The duration of follow-up was begun at the time of the initial stress echocardiogram and ended in January 2015. Development of PH at rest was the primary endpoint. During longitudinal analysis, patients were referred for RHC if the mPAP was ≥25 mm Hg at rest on yearly follow-up echocardiography with clinical symptoms. On RHC, development of PH was defined as mPAP ≥25 mm Hg (3,16).
Data are presented as mean ± SD. The Student t test was used to compare continuous variables; the chi-square test was applied to compare categorical variables. To assess prognostic value, median values of ΔmPAP/ΔQ (3.1 mm Hg/l/min) and 6MW distance (480 m) were used to divide patients into 2 groups for Kaplan-Meier analysis, with event-free survival compared using a 2-sided log-rank test. Cox proportional-hazards survival models in univariable and multivariable analyses were used to identify the association between 6MW distance and echocardiographic parameters with outcomes. To avoid overfitting the model, we added only 1 echocardiographic variable into the model using the 6MW distance; interaction terms between variables were not entered. We entered 6MW distance and ΔmPAP/ΔQ into the final model. Sequential Cox models were performed to determine the incremental prognostic benefit of ΔmPAP/ΔQ over the 6MW distance, with incremental prognostic value being defined by a significant increase in global chi-square. A hazard ratio (HR) with a 95% CI was calculated for each variable. The scaled Schoenfeld residuals for each independent variable were plotted against time to assess the assumption of proportional hazards; these correlations were found to be nonsignificant. Receiver-operating characteristic curves were generated to determine optimal cutoff values of continuous variables. The best cutoff value was defined as the upper limit of the CI of the Youden index. To assess differences in development of PH between groups, we applied a linear mixed-effects model with unstructured covariance for random effects using standard statistical software (SPSS software 20.0, SPSS Inc., Chicago, Illinois) (17,18). We used ΔmPAP/ΔQ and 6MW distance as factors, time after initial echocardiographic assessment as a covariate, and their first-degree interactions (time × severity of ΔmPAP/ΔQ and 6MW distance), with the significance of the corresponding parameter estimates reported in the results. Interobserver and intraobserver variability was examined for ΔmPAP/ΔQ. Measurements were performed in a group of 20 randomly selected subjects by 1 observer and then repeated on 2 separate days by 2 observers who were unaware of the measurements of the others and of the study time point. Reproducibility was expressed as the mean percentage error (absolute difference divided by the average of the 2 observations). Statistical significance was defined by p < 0.05.

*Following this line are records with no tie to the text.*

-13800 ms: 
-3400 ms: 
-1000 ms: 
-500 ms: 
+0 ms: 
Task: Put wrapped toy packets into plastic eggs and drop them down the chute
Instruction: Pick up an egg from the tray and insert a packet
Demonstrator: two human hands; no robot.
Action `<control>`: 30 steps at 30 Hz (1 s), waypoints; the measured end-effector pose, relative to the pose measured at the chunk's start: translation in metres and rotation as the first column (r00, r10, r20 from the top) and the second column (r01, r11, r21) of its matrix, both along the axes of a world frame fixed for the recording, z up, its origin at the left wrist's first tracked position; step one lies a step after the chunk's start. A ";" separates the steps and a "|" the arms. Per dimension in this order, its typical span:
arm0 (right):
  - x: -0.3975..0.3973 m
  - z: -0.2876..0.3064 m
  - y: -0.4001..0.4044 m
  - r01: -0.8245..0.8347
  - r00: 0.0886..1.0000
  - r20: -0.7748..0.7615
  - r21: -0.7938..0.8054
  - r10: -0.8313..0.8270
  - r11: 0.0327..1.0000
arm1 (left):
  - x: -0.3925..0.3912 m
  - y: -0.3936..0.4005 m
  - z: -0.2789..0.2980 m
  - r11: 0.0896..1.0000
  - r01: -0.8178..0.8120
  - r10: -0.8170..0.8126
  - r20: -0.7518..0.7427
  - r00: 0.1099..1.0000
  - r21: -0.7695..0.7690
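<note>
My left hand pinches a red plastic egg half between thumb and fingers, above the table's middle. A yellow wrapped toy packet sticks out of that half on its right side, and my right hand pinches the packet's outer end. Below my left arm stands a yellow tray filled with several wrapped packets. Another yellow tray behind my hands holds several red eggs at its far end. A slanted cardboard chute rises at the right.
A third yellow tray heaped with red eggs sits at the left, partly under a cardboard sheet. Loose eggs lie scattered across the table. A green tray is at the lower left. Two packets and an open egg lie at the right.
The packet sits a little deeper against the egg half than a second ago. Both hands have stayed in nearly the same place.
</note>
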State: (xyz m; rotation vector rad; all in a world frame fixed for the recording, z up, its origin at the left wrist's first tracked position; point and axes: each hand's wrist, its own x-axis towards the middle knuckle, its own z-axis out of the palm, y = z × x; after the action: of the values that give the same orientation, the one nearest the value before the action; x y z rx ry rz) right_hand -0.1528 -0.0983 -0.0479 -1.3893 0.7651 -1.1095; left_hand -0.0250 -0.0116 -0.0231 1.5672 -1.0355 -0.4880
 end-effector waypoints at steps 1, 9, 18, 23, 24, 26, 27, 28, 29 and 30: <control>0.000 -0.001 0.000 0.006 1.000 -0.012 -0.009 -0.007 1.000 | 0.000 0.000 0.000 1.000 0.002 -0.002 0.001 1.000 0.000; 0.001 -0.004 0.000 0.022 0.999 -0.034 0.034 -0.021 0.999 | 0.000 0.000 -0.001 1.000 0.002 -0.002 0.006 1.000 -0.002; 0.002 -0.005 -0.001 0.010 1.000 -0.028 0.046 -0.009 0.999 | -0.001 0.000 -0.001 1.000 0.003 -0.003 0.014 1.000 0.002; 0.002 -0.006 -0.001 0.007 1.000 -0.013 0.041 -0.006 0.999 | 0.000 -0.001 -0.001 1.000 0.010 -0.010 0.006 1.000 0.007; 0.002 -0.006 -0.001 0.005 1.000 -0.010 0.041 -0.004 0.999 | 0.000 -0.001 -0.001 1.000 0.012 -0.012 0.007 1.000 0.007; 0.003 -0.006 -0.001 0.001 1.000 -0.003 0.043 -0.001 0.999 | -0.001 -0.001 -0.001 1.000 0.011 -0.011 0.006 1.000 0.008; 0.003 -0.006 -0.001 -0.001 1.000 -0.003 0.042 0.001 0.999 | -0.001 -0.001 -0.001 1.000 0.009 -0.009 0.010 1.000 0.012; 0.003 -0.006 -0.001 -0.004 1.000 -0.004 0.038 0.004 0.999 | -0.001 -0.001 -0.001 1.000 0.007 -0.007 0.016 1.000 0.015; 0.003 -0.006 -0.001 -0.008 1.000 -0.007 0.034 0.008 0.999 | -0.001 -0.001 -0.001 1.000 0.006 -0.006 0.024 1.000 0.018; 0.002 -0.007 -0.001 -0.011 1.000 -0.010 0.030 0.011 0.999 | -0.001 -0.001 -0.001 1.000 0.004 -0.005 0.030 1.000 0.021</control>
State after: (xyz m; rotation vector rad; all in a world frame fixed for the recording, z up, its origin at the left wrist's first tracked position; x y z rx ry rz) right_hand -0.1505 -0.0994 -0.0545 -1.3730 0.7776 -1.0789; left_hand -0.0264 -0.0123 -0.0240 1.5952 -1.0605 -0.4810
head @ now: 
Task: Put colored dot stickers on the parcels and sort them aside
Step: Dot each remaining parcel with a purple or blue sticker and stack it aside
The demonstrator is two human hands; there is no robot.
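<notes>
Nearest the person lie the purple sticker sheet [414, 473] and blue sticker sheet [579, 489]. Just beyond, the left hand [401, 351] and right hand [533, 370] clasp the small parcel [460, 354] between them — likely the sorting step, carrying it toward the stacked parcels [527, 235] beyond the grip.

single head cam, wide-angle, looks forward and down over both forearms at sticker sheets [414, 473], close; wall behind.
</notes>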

Baseline characteristics of the study group are presented in Table 1. Systemic sclerosis was the most common underlying CTD (70%), followed by systemic lupus erythematosus (20%) and mixed connective tissue disease (10%). Blood pressure and heart rate at baseline were well-controlled in this cohort (heart rate: 73 ± 12 beats/min and systolic blood pressure: 126 ± 20 mm Hg). Post-6MW, heart rate, blood pressure, output, and mPAP were increased. Echocardiographic variables are shown in Table 2. The average ΔmPAP/ΔQ was 3.4 ± 4.4 mm Hg/l/min. The intraobserver variability for the measurement of ΔmPAP/ΔQ was 5.6% ± 3.8%; interobserver variability was 7.2% ± 5.1%.
During a median period of 32 months (range 15 to 62 months), 16 patients reached the clinical endpoint of the development of PH and no patients died during follow-up. PH was confirmed by RHC in all 16 patients (mPAP ≥25 mm Hg and pulmonary capillary wedge pressure ≤15 mm Hg) (Table 3). Eighteen patients underwent RHC because of a positive screening on echocardiography (mPAP ≥25 mm Hg at rest). Figure 2A illustrates the time to PH development in patients with CTD and stratified according to median values of 6MW distance (480 m). Figure 2B illustrates the time to PH development stratified according to median values of ΔmPAP/ΔQ (3.1 mm Hg/l/min). Patients with impaired 6MW distance and increased ΔmPAP/ΔQ had significantly shorter event-free survival than those without impaired 6MW distance or increased ΔmPAP/ΔQ (p < 0.001) (Figure 2C). The Central Illustration shows multipoint mPAP and Q plots at baseline and post 6MW. The ΔmPAP/ΔQ in patients with events (development of PH) was significantly higher than in patients without events (6.1 ± 3.8 mm Hg/l/min vs. 2.6 ± 4.3 mm Hg/l/min; p < 0.001). Using a receiver-operating characteristic curve, we found that the best cutoff value of ΔmPAP/ΔQ for predicting the development of pulmonary hypertension was >3.3 mm Hg/l/min.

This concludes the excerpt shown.